§ **WORK TO BE COMPLETED**
Please output the entries below without altering a single character.

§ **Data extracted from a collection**
********

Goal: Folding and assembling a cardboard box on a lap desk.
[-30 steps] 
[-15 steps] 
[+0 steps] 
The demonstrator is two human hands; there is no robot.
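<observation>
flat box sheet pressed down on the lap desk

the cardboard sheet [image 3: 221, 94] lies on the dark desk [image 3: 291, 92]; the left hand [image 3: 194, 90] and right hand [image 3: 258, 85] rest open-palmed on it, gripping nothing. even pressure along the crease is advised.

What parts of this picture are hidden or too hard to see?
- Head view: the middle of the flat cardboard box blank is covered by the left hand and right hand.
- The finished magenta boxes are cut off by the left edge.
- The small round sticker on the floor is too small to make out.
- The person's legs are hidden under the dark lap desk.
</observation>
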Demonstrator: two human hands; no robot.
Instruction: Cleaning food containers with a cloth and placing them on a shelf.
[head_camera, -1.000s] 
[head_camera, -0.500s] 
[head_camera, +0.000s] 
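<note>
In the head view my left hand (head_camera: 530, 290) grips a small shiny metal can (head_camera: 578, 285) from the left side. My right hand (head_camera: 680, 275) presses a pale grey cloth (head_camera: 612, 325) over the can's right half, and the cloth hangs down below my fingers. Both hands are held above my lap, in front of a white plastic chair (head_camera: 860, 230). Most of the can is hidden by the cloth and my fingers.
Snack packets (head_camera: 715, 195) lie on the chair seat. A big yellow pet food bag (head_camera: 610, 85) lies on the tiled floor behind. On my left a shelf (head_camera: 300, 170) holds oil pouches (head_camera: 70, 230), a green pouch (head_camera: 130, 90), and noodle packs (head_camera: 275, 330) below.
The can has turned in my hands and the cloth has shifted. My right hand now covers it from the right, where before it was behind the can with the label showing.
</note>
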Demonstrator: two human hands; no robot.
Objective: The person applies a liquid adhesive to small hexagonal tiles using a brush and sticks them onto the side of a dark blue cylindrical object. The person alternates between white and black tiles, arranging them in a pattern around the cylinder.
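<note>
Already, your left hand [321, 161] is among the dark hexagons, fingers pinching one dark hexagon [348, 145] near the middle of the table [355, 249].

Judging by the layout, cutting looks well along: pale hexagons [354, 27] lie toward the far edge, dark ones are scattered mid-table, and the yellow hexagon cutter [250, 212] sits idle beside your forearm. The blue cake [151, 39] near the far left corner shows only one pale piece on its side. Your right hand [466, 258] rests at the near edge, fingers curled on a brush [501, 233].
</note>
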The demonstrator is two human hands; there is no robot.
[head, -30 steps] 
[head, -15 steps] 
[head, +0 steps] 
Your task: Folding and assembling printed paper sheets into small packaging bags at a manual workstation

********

§ **ANSWER FOR THE TASK**
Goal: Folding and assembling a cardboard box on a lap desk.
[-30 steps] 
[-15 steps] 
[+0 steps] 
The demonstrator is two human hands; there is no robot.
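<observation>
flat box sheet pressed down on the lap desk

the cardboard sheet [image 3: 221, 94] lies on the dark desk [image 3: 291, 92]; the left hand [image 3: 194, 90] and right hand [image 3: 258, 85] rest open-palmed on it, gripping nothing. even pressure along the crease is advised.

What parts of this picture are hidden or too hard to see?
- Head view: the middle of the flat cardboard box blank is covered by the left hand and right hand.
- The finished magenta boxes are cut off by the left edge.
- The small round sticker on the floor is too small to make out.
- The person's legs are hidden under the dark lap desk.
</observation>
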Demonstrator: two human hands; no robot.
Instruction: Cleaning food containers with a cloth and placing them on a shelf.
[head_camera, -1.000s] 
[head_camera, -0.500s] 
[head_camera, +0.000s] 
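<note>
In the head view my left hand (head_camera: 530, 290) grips a small shiny metal can (head_camera: 578, 285) from the left side. My right hand (head_camera: 680, 275) presses a pale grey cloth (head_camera: 612, 325) over the can's right half, and the cloth hangs down below my fingers. Both hands are held above my lap, in front of a white plastic chair (head_camera: 860, 230). Most of the can is hidden by the cloth and my fingers.
Snack packets (head_camera: 715, 195) lie on the chair seat. A big yellow pet food bag (head_camera: 610, 85) lies on the tiled floor behind. On my left a shelf (head_camera: 300, 170) holds oil pouches (head_camera: 70, 230), a green pouch (head_camera: 130, 90), and noodle packs (head_camera: 275, 330) below.
The can has turned in my hands and the cloth has shifted. My right hand now covers it from the right, where before it was behind the can with the label showing.
</note>
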Demonstrator: two human hands; no robot.
Objective: The person applies a liquid adhesive to small hexagonal tiles using a brush and sticks them onto the side of a dark blue cylindrical object. The person alternates between white and black tiles, arranging them in a pattern around the cylinder.
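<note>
Already, your left hand [321, 161] is among the dark hexagons, fingers pinching one dark hexagon [348, 145] near the middle of the table [355, 249].

Judging by the layout, cutting looks well along: pale hexagons [354, 27] lie toward the far edge, dark ones are scattered mid-table, and the yellow hexagon cutter [250, 212] sits idle beside your forearm. The blue cake [151, 39] near the far left corner shows only one pale piece on its side. Your right hand [466, 258] rests at the near edge, fingers curled on a brush [501, 233].
</note>
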The demonstrator is two human hands; there is no robot.
[head, -30 steps] 
[head, -15 steps] 
[head, +0 steps] 
Your task: Folding and assembling printed paper sheets into small packaging bags at a manual workstation

There's no more to the output.